In today’s U.S., to deter “hate speech” against “LGBTQ+” and other groups preferred by the ruling class, to protect “public health” against “disinformation,” and to “save our democracy,” so many controversial views are excised from Twitter and other media outlets that free public discourse has been substantially restricted.

But, as for unsettling internet content, who’s a better filter for what you read: big tech, the state, or you? Why entrust others to be nannies for your mind? As Thomas Jefferson declared, “We are not afraid to follow truth wherever it may lead, nor to tolerate any error so long as reason is left free to combat it.” So fight bad speech with your own informed judgment and good replies.

Contrary to what 1984 implied, it’s precisely the modern flowering of the means of mass communication that has empowered more people than ever to stand tall for truth and freedom, making it harder for dictators to keep their citizens ignorant and oppressed. Witness the fall of the cruel communist tyrannies of Eastern Europe and the Soviet Union, the liberalization of post- Maoist China, and exciting liberty liberation movements, even in a Muslim theocracy like Iran.

The root of censorship is a lack of faith in people. The censor is an arrogant elitist idealist bent on saving the rest of us from our own ignorant, depraved selves. Since he also lacks confidence in his ideas’ currency, he stifles all opposition. Furthermore, as Joe Sobran observed: “If a would-be censor could express himself so well, he’d have no need, or urge, to censor. He’d be content to oppose words with better words. Censorship is a confession of failure…. [A]ll the qualities such people tend to lack [include]: candor, humor, self-confidence, and self-respect.”

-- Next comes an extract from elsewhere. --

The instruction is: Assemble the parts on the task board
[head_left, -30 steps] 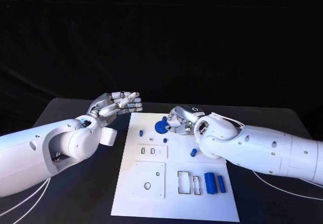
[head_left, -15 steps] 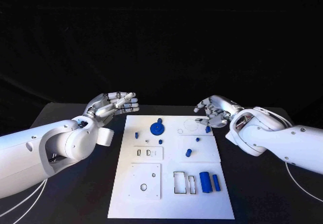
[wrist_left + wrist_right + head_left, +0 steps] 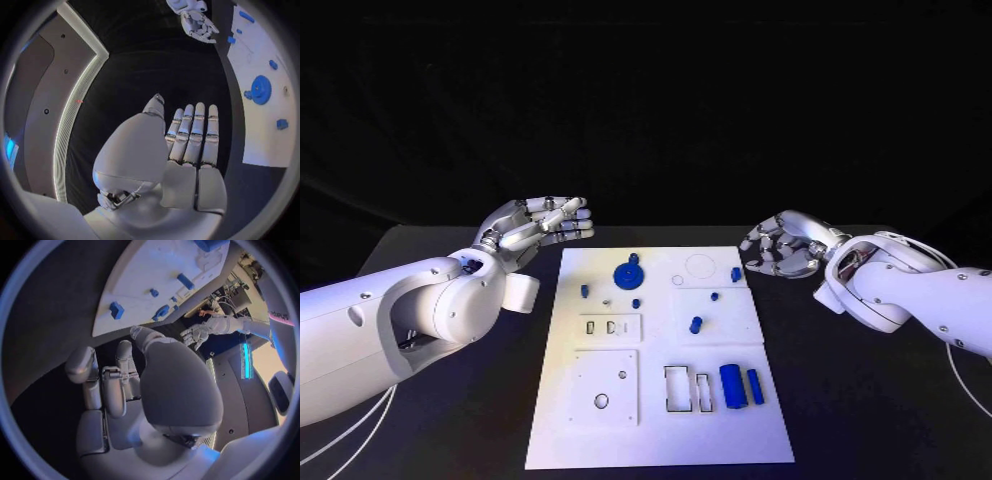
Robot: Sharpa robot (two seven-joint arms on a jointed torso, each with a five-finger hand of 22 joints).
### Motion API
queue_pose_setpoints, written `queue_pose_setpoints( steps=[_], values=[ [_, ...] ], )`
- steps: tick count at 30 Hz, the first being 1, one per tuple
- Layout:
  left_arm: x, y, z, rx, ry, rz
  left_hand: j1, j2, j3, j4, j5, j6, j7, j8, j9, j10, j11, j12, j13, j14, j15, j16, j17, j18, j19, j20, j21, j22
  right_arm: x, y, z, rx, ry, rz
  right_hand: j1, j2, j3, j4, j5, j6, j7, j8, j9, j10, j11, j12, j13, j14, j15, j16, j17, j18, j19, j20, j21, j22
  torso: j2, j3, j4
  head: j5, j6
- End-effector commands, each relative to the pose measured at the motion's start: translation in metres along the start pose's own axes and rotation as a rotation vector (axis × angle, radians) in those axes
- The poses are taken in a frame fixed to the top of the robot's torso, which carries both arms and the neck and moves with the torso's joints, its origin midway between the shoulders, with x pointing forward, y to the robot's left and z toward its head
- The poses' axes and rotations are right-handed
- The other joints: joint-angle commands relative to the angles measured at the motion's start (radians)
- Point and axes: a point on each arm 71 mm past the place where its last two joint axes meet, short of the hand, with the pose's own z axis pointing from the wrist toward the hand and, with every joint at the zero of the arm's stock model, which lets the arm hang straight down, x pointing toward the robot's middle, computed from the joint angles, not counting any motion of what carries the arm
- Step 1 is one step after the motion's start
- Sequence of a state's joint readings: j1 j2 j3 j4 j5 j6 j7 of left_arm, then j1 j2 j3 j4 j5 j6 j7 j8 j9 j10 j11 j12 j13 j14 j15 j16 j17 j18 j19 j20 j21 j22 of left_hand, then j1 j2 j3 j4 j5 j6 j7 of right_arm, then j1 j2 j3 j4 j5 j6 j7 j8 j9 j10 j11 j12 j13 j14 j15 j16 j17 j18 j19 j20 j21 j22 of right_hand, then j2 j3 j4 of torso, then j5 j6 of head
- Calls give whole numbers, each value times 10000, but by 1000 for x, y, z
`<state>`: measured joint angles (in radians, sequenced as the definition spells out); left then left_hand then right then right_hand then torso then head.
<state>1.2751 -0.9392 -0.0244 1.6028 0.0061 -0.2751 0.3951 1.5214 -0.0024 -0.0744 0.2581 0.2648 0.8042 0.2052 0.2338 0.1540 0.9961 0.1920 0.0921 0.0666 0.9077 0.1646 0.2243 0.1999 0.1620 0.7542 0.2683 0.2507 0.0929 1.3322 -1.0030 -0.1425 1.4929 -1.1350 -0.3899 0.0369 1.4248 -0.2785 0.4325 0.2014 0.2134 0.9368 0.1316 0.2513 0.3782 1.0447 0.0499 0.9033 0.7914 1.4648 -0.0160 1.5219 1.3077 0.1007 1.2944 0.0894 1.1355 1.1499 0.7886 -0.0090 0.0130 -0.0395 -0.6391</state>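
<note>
The white task board (image 3: 661,420) lies in the middle of the black table. A blue gear (image 3: 629,272) sits near its far left corner, also seen as the blue gear (image 3: 260,90) in the left wrist view. Small blue pieces (image 3: 695,324) are scattered over the far half, one near the edge (image 3: 116,309). Two blue cylinders (image 3: 741,385) lie side by side near the front right. My left hand (image 3: 538,225) hovers off the board's far left corner, fingers straight and empty (image 3: 187,145). My right hand (image 3: 783,245) floats off the far right corner, fingers loosely bent, holding nothing (image 3: 119,385).
The board carries raised square plates (image 3: 606,385) with holes and rectangular slots (image 3: 687,388) on its near half. Bare black table (image 3: 877,400) lies to both sides of the board. Each wrist view shows the other hand in the distance.
My right hand has left the blue gear and drawn back to the right, off the board. The gear stays on the board. My left hand has hardly moved.
</note>
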Motion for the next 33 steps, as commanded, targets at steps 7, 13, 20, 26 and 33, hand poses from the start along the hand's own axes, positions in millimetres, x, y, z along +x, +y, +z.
queue_pose_setpoints(
  steps=[7, 13, 20, 26, 33],
  values=[
    [2, -1, 0, 42, 234, -116, -13, 79, -54, 12, -23, -92, 278, -41, 8, 26, 30, -39, 4, -76, -13, -36, 9, 187, 3, 36, -37, -9, 17, -6, 6, -180, 605, -208, -116, -100, -79, -24, 137, -295, 49, -147, -21, 568, 31, 585, 521, 653, -3, 51, 1247, 105, 141, 10, 184, 218, 12, -24, 15, -22, -85],
    [2, 0, 0, 41, 237, -117, -13, 79, -54, 12, -23, -92, 278, -41, 8, 26, 30, -39, 4, -76, -13, -36, 9, 187, 3, 36, -37, -9, 26, -7, 9, -84, 770, -168, -162, -75, -202, -74, 223, -402, 63, -201, -32, 1270, 45, 1595, 1518, 783, 7, 186, 1637, 25, 389, 17, 510, 544, 11, -27, 30, 2, -107],
    [1, -1, 0, 41, 213, -108, -13, 79, -54, 12, -23, -92, 278, -41, 8, 26, 30, -39, 4, -76, -13, -36, 9, 187, 3, 36, -37, -9, 30, -9, 10, 68, 885, -202, -227, -28, -387, -111, 255, -484, 85, -245, -55, 1954, 70, 2804, 2738, 941, 32, 361, 2184, -67, 658, 36, 892, 931, -3, -43, 2, 2, -147],
    [1, -1, 0, 41, 213, -108, -13, 79, -54, 12, -23, -92, 278, -41, 8, 26, 30, -39, 4, -76, -13, -36, 9, 187, 3, 36, -37, -9, 32, -11, 11, 159, 896, -235, -239, -6, -413, -109, 270, -484, 87, -244, -58, 2050, 72, 2986, 2923, 975, 35, 398, 2309, -91, 722, 39, 990, 1029, 0, -37, 11, 7, -151],
    [1, -1, 0, 40, 212, -108, 8, 94, -74, -2, -21, -93, 276, -36, 14, 38, 29, -56, 6, -79, -11, -51, 17, 188, 6, 39, -46, -22, 35, -12, 13, 236, 847, -251, -295, 79, -413, -61, 353, -425, 82, -214, -52, 2223, 69, 3285, 3225, 1018, 34, 445, 2471, -121, 816, 41, 1123, 1163, -1, -40, 16, 12, -155]
  ],
)
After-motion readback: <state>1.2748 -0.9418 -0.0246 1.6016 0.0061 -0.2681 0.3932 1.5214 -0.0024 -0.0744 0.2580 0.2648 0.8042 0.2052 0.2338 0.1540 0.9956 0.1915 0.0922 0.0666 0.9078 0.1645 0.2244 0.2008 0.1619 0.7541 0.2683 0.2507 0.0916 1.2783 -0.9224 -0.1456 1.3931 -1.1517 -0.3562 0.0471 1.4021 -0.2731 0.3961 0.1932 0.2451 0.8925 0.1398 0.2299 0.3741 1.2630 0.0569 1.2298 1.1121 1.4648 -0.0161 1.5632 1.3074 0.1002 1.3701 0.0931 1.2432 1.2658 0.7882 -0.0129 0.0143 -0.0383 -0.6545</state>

This typifies today’s speech cops on so many American campuses who are true totalitarians seeking what censors sought in 1984. As Orwell explained, “It was intended that when Newspeak had been adopted once and for all, and Oldspeak forgotten, a heretical thought … should be literally unthinkable, at least so far as thought is dependent on words.”

There’s never a dearth of fervent ideologues and purists, secular and religious alike, eager to legally pounce on any deviation from their enlightened orthodoxy. But witness the bitter fruit of such repressive regimes as Revolutionary France, communist Russia and China, Nazi Germany, Muslim theocratic Saudi Arabia and Iran, Castroite Cuba, and socialist Venezuela and Nicaragua. While none would permit the controversial expressions many seek to end here now, neither would any of these statist societies sanction the most basic right of the people to even question their rulers. Remember that our Bill of Rights is a Ten Commandments of thou-shalt-nots restraining the state since rights are granted by God – not government.